**ACTIVITY**
The answer should consist solely of the lines from the first one below through the line containing "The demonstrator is", copied exactly.

Dataset items:
——————————
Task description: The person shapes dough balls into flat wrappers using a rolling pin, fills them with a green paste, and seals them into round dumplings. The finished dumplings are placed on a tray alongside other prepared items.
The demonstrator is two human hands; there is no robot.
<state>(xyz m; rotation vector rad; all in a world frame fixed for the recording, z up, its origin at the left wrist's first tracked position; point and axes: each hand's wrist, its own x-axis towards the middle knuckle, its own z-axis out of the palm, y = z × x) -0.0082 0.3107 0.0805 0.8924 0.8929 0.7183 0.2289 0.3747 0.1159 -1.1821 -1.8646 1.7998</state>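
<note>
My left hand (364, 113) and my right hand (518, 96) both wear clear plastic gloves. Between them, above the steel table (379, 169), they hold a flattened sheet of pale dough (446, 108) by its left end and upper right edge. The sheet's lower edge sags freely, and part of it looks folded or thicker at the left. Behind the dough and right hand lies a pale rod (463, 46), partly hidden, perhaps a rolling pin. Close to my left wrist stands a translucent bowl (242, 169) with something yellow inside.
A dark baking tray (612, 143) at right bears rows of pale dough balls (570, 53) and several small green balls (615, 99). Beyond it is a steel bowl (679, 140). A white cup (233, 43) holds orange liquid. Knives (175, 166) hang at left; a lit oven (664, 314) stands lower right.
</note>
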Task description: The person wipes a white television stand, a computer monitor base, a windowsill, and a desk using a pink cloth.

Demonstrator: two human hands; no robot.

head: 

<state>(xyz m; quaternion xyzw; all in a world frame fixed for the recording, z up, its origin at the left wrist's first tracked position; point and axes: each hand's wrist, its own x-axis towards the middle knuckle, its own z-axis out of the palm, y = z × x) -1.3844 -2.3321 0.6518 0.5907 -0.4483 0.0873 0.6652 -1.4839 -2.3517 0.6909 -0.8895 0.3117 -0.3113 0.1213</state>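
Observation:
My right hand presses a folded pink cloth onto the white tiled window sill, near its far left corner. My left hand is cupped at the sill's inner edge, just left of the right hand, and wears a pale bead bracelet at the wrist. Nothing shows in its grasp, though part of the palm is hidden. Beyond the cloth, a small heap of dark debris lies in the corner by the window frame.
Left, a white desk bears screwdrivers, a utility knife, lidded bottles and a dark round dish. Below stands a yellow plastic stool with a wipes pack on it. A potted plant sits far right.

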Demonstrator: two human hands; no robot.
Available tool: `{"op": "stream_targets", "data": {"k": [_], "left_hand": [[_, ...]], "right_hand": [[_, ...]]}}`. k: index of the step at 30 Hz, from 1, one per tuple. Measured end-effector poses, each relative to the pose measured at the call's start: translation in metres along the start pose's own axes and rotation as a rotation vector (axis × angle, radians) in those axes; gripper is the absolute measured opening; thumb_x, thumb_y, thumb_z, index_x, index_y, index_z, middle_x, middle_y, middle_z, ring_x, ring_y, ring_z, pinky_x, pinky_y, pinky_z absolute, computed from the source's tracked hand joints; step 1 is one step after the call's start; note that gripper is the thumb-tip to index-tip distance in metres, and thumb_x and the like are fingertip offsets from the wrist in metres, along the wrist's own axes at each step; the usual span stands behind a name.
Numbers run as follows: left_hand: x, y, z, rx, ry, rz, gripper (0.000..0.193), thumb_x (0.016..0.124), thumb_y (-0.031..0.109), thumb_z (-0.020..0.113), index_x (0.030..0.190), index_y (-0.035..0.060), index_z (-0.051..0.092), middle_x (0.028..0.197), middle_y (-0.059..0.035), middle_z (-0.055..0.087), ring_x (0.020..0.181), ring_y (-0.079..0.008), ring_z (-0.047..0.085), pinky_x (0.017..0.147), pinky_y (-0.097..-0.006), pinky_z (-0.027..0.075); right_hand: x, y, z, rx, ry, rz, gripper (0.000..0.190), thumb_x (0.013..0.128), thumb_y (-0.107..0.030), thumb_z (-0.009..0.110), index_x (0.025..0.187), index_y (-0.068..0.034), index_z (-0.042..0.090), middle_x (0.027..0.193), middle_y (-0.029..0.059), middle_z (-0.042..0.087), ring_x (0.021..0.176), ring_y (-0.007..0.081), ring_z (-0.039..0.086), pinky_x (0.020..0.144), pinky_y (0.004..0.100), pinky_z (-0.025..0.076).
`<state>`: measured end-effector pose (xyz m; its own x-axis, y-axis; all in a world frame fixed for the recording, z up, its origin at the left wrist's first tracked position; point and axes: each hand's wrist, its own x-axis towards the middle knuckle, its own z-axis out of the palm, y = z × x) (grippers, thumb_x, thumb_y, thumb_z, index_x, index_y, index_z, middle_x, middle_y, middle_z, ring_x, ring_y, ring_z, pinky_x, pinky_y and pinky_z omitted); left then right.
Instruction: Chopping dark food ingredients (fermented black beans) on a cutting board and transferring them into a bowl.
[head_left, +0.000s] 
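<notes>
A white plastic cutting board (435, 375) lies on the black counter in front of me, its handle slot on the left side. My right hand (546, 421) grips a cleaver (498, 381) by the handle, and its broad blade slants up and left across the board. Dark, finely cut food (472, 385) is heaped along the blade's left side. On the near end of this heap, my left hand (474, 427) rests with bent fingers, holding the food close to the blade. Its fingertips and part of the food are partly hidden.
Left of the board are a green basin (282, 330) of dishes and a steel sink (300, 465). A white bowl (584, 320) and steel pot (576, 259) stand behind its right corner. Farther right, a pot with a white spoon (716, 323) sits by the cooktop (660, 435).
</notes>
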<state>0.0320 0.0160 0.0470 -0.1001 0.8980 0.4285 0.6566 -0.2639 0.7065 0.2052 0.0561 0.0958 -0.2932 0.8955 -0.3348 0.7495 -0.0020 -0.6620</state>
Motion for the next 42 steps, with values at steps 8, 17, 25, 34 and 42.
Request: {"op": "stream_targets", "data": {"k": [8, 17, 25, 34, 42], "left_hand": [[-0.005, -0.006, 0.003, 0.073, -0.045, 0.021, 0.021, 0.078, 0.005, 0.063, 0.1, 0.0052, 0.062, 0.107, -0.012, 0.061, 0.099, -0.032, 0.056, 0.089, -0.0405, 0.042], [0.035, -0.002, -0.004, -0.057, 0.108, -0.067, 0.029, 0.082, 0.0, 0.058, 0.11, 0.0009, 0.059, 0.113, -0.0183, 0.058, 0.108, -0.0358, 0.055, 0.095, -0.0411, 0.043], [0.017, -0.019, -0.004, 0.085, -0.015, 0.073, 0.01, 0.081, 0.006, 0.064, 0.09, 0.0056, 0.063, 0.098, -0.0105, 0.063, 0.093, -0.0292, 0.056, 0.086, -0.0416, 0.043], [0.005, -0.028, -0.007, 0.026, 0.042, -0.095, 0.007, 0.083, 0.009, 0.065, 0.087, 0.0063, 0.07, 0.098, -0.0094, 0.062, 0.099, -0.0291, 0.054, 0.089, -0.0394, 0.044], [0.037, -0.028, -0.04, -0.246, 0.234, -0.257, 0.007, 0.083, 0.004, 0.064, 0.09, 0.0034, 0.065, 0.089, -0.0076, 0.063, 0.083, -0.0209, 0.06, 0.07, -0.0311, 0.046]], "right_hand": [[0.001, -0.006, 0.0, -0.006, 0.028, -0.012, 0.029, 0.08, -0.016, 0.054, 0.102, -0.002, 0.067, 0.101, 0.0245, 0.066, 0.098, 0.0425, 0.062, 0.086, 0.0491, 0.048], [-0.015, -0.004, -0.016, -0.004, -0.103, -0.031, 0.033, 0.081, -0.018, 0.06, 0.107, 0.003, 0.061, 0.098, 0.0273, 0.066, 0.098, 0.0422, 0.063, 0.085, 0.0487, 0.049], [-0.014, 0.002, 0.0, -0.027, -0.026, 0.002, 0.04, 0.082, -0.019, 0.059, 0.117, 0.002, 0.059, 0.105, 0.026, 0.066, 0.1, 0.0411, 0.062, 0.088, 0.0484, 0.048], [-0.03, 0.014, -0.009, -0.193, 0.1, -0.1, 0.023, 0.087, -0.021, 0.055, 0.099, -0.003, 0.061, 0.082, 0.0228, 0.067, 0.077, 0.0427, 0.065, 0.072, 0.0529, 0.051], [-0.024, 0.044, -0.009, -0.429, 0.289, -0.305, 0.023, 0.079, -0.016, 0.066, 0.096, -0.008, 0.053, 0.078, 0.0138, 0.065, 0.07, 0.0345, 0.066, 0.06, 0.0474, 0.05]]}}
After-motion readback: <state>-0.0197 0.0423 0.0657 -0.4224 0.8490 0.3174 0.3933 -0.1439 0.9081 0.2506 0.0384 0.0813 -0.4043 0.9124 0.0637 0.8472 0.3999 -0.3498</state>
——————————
**WRITTEN ANSWER**
Task description: The person shapes dough balls into flat wrappers using a rolling pin, fills them with a green paste, and seals them into round dumplings. The finished dumplings are placed on a tray alongside other prepared items.
The demonstrator is two human hands; there is no robot.

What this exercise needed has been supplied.